BNP plans protests, may return to JS
The main opposition BNP has planned to stage a series of protests against the government in and outside the parliament on various issues including signing of a number of treaties with India.
A number of senior BNP leaders said most of the party lawmakers want to join the parliament and stage a strong protest in the House against the treaties signed with India claiming those would not uphold the interest of the country. If deputies belonging to BNP, Jamaat-e-Islami and Bangladesh Jatiya Party join the parliament, they will demand holding a discussion on a number of issues including price hike of essentials, law and order situation and the treaties signed with India, party insiders said.
The party policymakers also planned to wage street agitation against the government, terming it a failure in running the country, BNP insiders said.
They said launching of the agitation would also help strengthen the party's organisational capacity.
A BNP policymaker said they might join the parliament if everything goes according to plan after the BNPPP meeting likely to be held on Sunday.
"We are trying to wage a movement in and outside of parliament against the government's activities," BNP lawmaker Salauddin Quader Chowdhury, also a member of party's standing committee, told The Daily Star yesterday.

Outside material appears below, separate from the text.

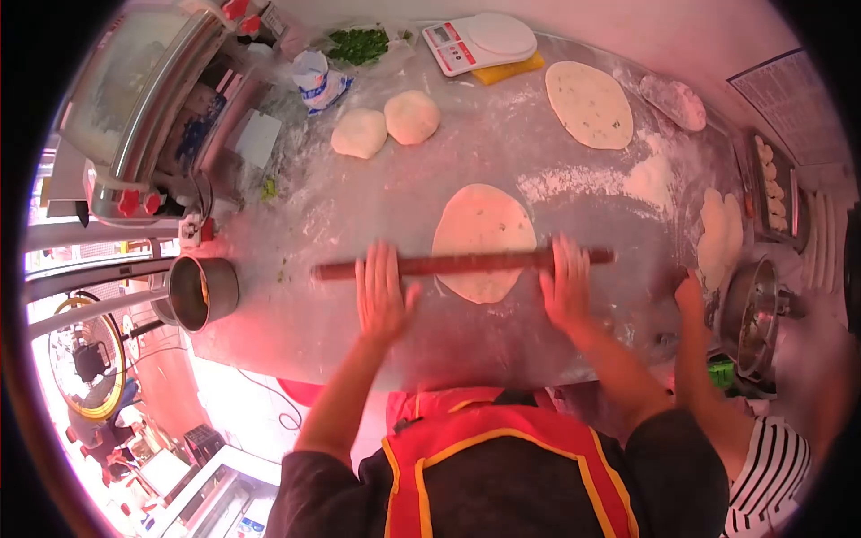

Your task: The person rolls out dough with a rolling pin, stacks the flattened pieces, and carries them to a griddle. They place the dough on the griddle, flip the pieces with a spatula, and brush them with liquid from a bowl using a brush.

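Nearest is the person's red apron [508,432] with yellow edging, worn over a dark top. To its right is a co-worker's black-and-white striped sleeve [769,475].

Both forearms reach out over the grey metal counter [350,211]. The left hand [382,291] lies on the rolling pin [466,263] towards its left end, its fingers stretched straight across the wood and close together, the thumb held away. The right hand [567,285] rests near the other end in much the same way, fingers extended over the pin instead of curled around it, thumb apart.

The pin lies crosswise over a flat oval dough sheet [484,220] flecked with green, which sits between the two hands and shows on both sides of the wood. Well to the left, a deep metal pot [225,291] stands at the counter's edge. On the right, the co-worker's hand [689,294] is just beside some long dough pieces [720,238]; whether its fingers grip anything, I cannot tell. A round metal pan [752,323] is close by.

Farther off, loose flour [649,184] is heaped on the right, with a tray of small dough pieces [771,184] beyond the long ones. Two dough balls [413,117] touch on the left. At the back are chopped greens [359,47], a white kitchen scale [500,38] partly over something yellow, and a second dough sheet [589,103].
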`<state>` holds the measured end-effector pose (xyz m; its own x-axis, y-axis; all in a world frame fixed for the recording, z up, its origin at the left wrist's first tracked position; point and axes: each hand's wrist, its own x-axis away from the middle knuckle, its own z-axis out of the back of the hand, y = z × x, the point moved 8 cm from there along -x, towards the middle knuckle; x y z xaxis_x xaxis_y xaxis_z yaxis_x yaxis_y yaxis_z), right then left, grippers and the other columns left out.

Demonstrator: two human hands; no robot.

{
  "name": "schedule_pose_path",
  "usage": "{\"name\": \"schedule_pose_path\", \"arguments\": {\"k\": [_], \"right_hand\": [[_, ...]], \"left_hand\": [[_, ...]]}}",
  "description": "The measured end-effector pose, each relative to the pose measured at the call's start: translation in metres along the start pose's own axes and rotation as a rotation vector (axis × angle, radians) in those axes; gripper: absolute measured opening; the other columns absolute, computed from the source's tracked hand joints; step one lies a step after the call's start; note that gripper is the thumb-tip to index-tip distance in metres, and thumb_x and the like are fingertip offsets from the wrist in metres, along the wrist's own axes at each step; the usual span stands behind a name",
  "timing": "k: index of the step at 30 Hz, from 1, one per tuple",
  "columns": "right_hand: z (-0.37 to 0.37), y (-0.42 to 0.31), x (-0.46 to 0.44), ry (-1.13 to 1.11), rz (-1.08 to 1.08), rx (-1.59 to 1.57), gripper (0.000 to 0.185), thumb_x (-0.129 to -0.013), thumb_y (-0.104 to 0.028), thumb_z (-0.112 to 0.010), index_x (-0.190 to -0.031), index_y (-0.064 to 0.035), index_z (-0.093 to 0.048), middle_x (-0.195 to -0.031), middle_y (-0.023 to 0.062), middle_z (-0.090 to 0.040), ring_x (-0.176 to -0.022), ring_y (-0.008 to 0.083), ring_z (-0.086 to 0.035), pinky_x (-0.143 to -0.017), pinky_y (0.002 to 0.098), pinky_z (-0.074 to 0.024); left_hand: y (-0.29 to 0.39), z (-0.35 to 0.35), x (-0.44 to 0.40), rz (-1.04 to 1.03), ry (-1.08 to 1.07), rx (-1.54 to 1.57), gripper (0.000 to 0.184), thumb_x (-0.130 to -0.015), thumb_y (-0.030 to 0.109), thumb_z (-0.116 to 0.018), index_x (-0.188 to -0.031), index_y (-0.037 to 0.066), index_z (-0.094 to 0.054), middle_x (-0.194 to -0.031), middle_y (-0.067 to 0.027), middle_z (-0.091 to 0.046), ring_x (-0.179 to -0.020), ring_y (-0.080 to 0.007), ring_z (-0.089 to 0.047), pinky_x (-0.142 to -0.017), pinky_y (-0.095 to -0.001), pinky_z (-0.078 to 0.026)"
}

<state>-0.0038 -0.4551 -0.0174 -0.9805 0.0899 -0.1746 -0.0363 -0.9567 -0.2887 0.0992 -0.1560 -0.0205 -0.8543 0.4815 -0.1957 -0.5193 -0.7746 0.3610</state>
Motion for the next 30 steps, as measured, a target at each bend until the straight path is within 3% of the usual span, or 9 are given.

The BNP Parliamentary Party (BNPPP) was scheduled to sit yesterday to discuss if they should join the parliament. But the meeting was cancelled as the parliament's sitting was adjourned till 3:00pm Thursday, BNP lawmakers claimed.
Staffs of Leader of the Opposition Khaleda Zia's office in parliament yesterday morning communicated with BNP lawmakers and informed them that the meeting was postponed.
"The parliamentary party is likely to sit Sunday to discuss if party lawmakers should join the current session of parliament," BNP lawmaker Moudud Ahmed, also a member of party's standing committee, told The Daily Star.
Salauddin echoed the same view on the BNPPP meeting.
"Many lawmakers are now inclined to return to the parliament," Mahbubuddin Khokon told The Daily Star yesterday.
The BNPPP has not held a meeting since February last year and the main opposition party has been boycotting the House since its second session in June. They have already boycotted 48 consecutive sittings out of 89 sittings of the ninth parliament.
Lawmakers from two components of the BNP-led four-party alliance, Jamaat-e-Islami and Bangladesh Jatiya Party, were also invited to join yesterday's cancelled BNPPP meeting.
Contacted by The Daily Star yesterday, Andaleeve Rahman, lone lawmaker and chief of Bangladesh Jatiya Party, and Hamidur Rahman Azad, lawmaker of Jamaat, said they were told that they would be notified of the new date for the meeting later.